Niken mengumpat dalam hati. Ia sungguh geram dengan Perempuan yang sudah menggantikan posisinya untuk menikah dengan Matt.
Saat ia sudah menyelesaikan tugasnya, ia menatap Matt yang sudah tertidur dengan nyenyak di atas ranjang. Di pandangannya wajah tampan yang sangat dicintainya itu. Lelaki yang sudah merebut hatinya dipertemuan pertama mereka. Demi membuktikan kalau dia adalah wanita yang pantas untuk Matt. Niken kenal Matt dari kakaknya. Saat itu Matt sedang mencari seorang asisten. Karena kepintarannya juga Niken bisa mendapatkan kepercayaan dari lelaki berwajah dingin itu.
Tangan Niken terulur dan membelai wajah Matt. Aku yakin jika pernikahanmu dengan Alin selesai, kau akan melihat aku, Matt. Selama ini aku sudah menyingkirkan semua perempuan yang dekat denganmu selama ini. Aku pasti juga bisa menyingkirkan si gadis miskin itu.
Niken berdiri lalu tersenyum. ia kemudian memperbaiki letak selimut yang menutupi tubuh Matt lalu meninggalkan kamar itu.
********
Katalina meletakan ponselnya sesaat setelah menerima panggilan telepon dari Matt. Namun, sebelum ia membaringkan tubuhnya lagi, ia mendengar ada suara ketukan pintu. Katalina kaget mendengarnya karena heran jika ada yang bertamu disaat waktu sudah menunjukan pukul 11 malam.
Katalina melihat kamar paman dan bibinya masih terkunci. Berarti mereka tak mendengar suara ketukan pintu.
Perlahan Katalina memutar anak kunci untuk membuka pintu.
"Okan?"
Okan menatap Katalina dengan mata yang bersinar karena cinta yang ia miliki untuk gadis itu. "I miss you so much." katanya dengan suara yang bergetar lalu langsung membawa Katalina ke dalam pelukannya.
Untuk sesaat Katalina tertegun. Ia tak tahu harus melakukan apa. Seluruh tubuhnya terasa kaku, hanya perutnya saja yang bergetar. Seakan anak yang dalam pelukannya menyambut pelukan sang ayah.
"Lepaskan, Okan!" Katalina perlahan mendorong tubuh Okan ketika ia berhasil menguasai dirinya.
"Biarkan aku sejenak memelukmu. Aku mohon!" kata Okan tanpa mau melepaskan pelukannya.
"Pelukanmu sudah terlarang untukku." Katalina kembali mendorong tubuh Okan.
"Bagaimana mungkin terlarang kalau kamu masih mencintai aku?"
"Siapa yang mencintai kamu?" tanya Katalina sambil menatap Okan dengan tajam.
Okan tersenyum.

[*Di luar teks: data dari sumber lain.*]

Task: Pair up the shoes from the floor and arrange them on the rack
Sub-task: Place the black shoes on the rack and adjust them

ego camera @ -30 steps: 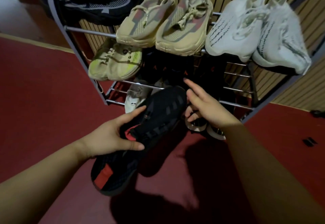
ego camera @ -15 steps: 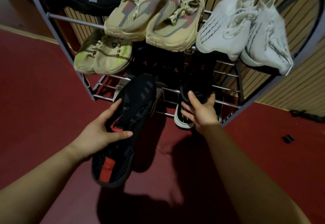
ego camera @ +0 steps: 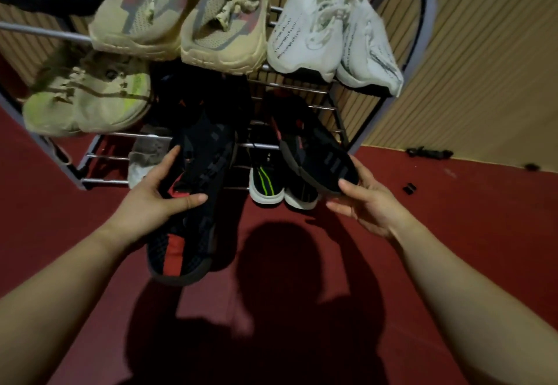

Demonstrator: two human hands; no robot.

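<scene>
Near the frame's centre, a black-and-red shoe (ego camera: 208, 149) is gripped by the left hand (ego camera: 154, 200), thumb laid across its upper, fingers (ego camera: 170, 158) curled along its side. Its mate (ego camera: 320, 155), centre right, is pinched at one end by the right hand (ego camera: 367, 206). On the rack (ego camera: 120, 134) above, a beige pair (ego camera: 223, 31), a white pair (ego camera: 311, 37) and a yellow-green pair (ego camera: 90, 97) are already set. The held pair is judged not yet shelved.
</scene>
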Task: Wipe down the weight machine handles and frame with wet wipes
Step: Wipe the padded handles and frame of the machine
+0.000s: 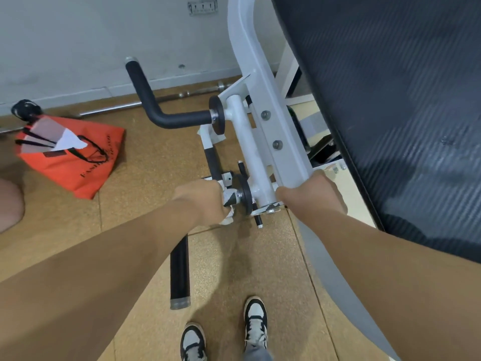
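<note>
View from above of a person's two bare arms reaching down to a white weight machine in the centre of the frame. The left hand [201, 198], just left of centre, is closed around a crumpled white wipe [228, 218], gripping it against the near handle [179, 272] close to where that handle meets the machine. The handle's black bar runs down from under the hand toward the bottom of the frame. The right hand [311, 191], just right of centre, is closed around the lower end of the white frame [260, 100], its fingers curled out of sight behind the bar. A second bent black handle [161, 110] sticks out from the frame toward the upper left. A large black pad [390, 100] fills the upper right. An orange bag [73, 157] lies on the tan floor [145, 204] at left. Two black-and-white shoes [256, 324] show at the bottom centre. A metal bar [125, 105] lies along the grey wall [78, 35] at the top.
</note>
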A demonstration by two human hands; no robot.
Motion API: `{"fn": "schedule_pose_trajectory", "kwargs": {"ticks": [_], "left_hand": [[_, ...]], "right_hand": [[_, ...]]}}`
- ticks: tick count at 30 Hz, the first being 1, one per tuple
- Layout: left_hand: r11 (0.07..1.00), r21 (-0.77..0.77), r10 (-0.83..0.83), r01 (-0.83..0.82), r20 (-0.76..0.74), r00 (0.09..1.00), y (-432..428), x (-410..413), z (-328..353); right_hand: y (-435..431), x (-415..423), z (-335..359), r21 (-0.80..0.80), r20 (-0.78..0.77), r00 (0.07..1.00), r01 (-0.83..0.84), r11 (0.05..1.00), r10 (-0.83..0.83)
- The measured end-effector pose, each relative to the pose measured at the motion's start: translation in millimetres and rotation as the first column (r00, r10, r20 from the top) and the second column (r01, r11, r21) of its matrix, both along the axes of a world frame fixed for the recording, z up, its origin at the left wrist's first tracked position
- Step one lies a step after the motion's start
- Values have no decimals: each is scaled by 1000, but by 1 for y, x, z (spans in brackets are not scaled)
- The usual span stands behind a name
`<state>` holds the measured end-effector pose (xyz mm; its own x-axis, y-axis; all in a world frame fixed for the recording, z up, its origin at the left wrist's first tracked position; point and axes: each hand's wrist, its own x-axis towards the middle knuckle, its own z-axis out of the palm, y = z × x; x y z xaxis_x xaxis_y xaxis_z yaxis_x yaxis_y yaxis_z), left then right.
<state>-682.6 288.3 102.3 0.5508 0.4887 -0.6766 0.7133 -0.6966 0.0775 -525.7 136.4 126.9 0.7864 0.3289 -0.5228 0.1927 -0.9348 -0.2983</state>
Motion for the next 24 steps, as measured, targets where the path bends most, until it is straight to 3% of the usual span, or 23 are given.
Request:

Ia ingin menyentuh pipi Katalina namun Katalina menepiskan tangannya.
"Bagaimana mungkin hanya dalam beberapa hari cinta mu padaku langsung hilang? Aku tak yakin jika kamu memiliki hubungan dengan uncle Matt sebelumnya. Hatiku berkata ada sesuatu perjanjian diantara kalian sampai akhirnya kamu mau menikah dengannya. Aku bahkan sempat berpikir kalau anak yang kamu kandung itu adalah anakku. Ya, siapa tahu uncle Matt menikahi mu hanya karena kamu hamil dan uncle Matt memang dituntut untuk menikah sebelum usianya 28 tahun. Karena saat aku menyentuh mu pertama kali, itu adalah masa suburmu."
Jantung Katalina rasanya mau lepas saat mendengar perkataan Okan. "Kamu sungguh terlalu percaya diri, Okan. Aku mencintai suamiku. Usia kandunganku baru 5 Minggu saja. Jika aku hamil anakmu, maka kandunganku pasti sudah berusia sekitar 9 minggu. Sadarlah bahwa kisah diantara kita sudah selesai. Kita tak mungkin bersama. Dan kamu tahu prinsipku kan? Seorang mantan, tak akan pernah kembali dalam hidupku. Karena mantan tetaplah mantan, tidak akan pernah menjadi seseorang di masa depanku."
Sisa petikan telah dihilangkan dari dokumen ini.